“You'll burn the bedclothes,” Mother wailed. “You'll set the whole house on fire.”
“What if I do?” Ákos growled. “At least it would burn down. And we'd be rid of that too. Who cares?” he said sadly. “Who cares?'
“Really, Ákos,” his wife interrupted, brushing the glowing ash from the quilt and pillows.
Somehow she managed to lift her husband to his feet. Again he had the cigar in his mouth and puffed vigorously as she hauled him over to the table. She slipped a chair beneath him and he sank into it.
“Honestly,” said the woman as she sat him down. “What on earth's the matter?'
“With me?” asked Ákos with a shrug. “What's the matter with me?'
“Yes, with you.”
“The matter with me,” he began, wiping away the ash that had fallen into his moustache, “the matter with me,” he repeated in a deep and resolute voice, “is that I'm a swine.”
“You?'
“Yes, me.” He nodded.
“What are you talking about?” the woman whined. “You of all people, the sweetest—'
“Shut up!” the old man shouted. “Hold your tongue. I'm a swine. A useless, miserable swine. That's what I am.”
The woman took pity on her husband and went over to embrace him. Ákos pushed her away.
“Leave me alone.”
“Nonsense,” said the woman, deep in thought. “You a swine? Why on earth should you be a swine?'
“Because,” said Ákos, spitting out his second cigar, which had pinched his tongue with its caustic poison, “because I am,” he repeated wearily.
Only now did his head really begin to spin. In this closed room, where yesterday's stagnant heat stood trapped, his drunkenness hit him with full force. His head fell to one side and he seemed to be nodding off. But his face grew increasingly pale. It made a picture of such frailty that his wife asked uneasily:
“Shall I make some tea?'
Ákos nodded.
The woman snatched up her crocheted shawl and ran as she was, barefoot, in her nightdress, into the kitchen, where, after clattering with pots and pans, she lit the stove. She boiled the kettle for tea.
Ákos sat in the armchair, almost motionless. He clasped the velvet armrests with both hands, for he felt the chair was rising slightly into the air. Only a couple of inches at first, but then higher, floating, foot by foot, all the way up to the ceiling and back, gaining speed as it went. Then it began to spin. It wasn't actually unpleasant, this spinning. Ákos found it quite amusing. He stared at the objects that hurtled past, the dancing mirror, the bow-legged doors, reeling all together in a tipsy waltz. He continually lost and regained consciousness.

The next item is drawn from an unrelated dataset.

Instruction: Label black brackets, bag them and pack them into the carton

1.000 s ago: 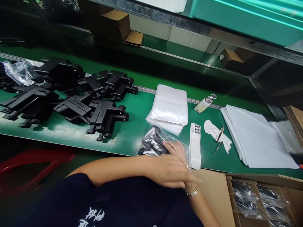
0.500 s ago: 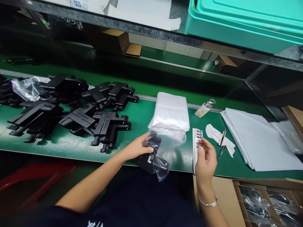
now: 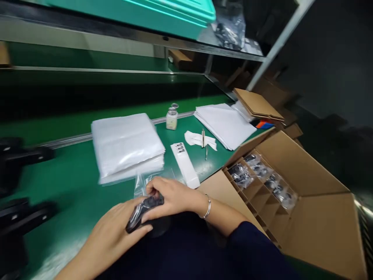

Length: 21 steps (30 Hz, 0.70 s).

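Close to my body, a black plastic part (image 3: 142, 212) sits inside a clear plastic bag (image 3: 140, 186). My left hand (image 3: 112, 229) wraps its near side, thumb below and fingers behind. From the right, my right hand (image 3: 171, 196) closes over the upper end, with the thumb along the part and curled fingers at the bag. Part of the bag sticks out past the fingers toward the bench. Beyond my hands lies a stack of clear plastic bags (image 3: 125, 144). A white label strip (image 3: 185, 165) with black print rests just past my right hand.
An open carton (image 3: 317, 229) with cardboard dividers holds several bagged black parts at right. A small bottle (image 3: 171, 118), tweezers (image 3: 203, 138) on white paper and a white sheet stack (image 3: 224, 122) lie behind. Black parts (image 3: 17, 217) stand at left; a shelf carries a teal bin (image 3: 131, 13).
The view has swung right, bringing the whole carton into sight. My right hand has moved from beside the label strip onto the bagged black part, which both hands now hold.
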Each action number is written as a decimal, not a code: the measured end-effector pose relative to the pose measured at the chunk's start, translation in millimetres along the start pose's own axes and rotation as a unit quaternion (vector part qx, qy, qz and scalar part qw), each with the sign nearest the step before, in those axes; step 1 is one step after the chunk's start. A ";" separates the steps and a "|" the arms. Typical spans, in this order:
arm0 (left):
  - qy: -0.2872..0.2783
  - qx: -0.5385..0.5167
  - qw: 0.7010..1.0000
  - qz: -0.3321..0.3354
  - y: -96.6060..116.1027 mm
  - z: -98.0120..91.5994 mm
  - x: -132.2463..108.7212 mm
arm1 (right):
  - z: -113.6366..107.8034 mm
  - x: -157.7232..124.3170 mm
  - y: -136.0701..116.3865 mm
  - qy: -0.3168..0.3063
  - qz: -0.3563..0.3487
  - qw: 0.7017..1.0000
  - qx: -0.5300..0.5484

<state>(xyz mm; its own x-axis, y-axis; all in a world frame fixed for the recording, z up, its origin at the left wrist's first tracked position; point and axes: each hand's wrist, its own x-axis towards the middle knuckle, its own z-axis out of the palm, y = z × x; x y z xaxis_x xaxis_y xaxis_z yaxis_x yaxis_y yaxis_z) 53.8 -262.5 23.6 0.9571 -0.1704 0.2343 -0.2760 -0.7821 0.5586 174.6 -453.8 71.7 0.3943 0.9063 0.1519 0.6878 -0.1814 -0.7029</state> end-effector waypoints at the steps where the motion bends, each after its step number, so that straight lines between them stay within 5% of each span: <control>1: -0.013 -0.005 1.000 0.026 4.6 4.5 6.1 | -0.8 -11.6 1.3 0.022 -0.009 1.000 0.002; 6: -0.043 -0.091 0.992 0.079 51.6 24.7 38.4 | -19.0 -86.6 4.1 0.144 -0.046 0.988 -0.011; 9: -0.032 -0.159 0.984 0.075 70.6 28.1 51.5 | -50.8 -152.7 1.5 0.308 0.085 0.948 -0.006; 12: -0.041 -0.147 0.987 0.054 72.6 29.9 57.8 | -85.3 -225.7 2.1 0.538 0.276 0.793 -0.075; 14: -0.070 -0.130 0.988 0.044 69.8 33.7 59.8 | -101.8 -265.6 10.0 0.614 0.386 0.673 -0.147; 17: -0.110 -0.120 0.985 0.062 67.1 41.4 62.0 | -113.3 -298.9 32.9 0.596 0.524 0.560 -0.235; 21: -0.133 -0.121 0.982 0.064 66.0 46.8 63.9 | -114.3 -305.5 54.0 0.489 0.642 0.529 -0.263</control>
<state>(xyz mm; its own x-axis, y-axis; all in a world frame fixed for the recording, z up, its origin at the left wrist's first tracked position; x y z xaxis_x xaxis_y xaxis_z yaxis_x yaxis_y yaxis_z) 100.8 -353.0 38.2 0.8935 -0.4337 0.1161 -0.3769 -0.5840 0.7189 161.0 -784.1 66.8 0.6926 -0.6763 0.2511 -0.5557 -0.7221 -0.4120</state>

In one such moment he managed to pull himself together. He stood up to get undressed. He pulled off his jacket and trousers, and tore off his necktie, whose clasp got caught on a button of his shirt. Drunk as he was, he still folded his clothes together neatly, with all the fussiness of old age, when the mind is increasingly preoccupied by ever more trivial details. He placed his watch, signet ring and keys in his wallet so that he'd be able to find them again in the morning and slip them back into his pockets, as he had done throughout the thirty-six years of his marriage.
His wife came in with the teapot, a mug and some rum.
“Drink this,” she said to her husband, who was already sitting on the bed undressed. “You'll feel better in no time.”
Ákos filled the mug with rum, then splashed a drop of tea on top and stirred it in. The woman climbed into bed, shivering with cold from the kitchen.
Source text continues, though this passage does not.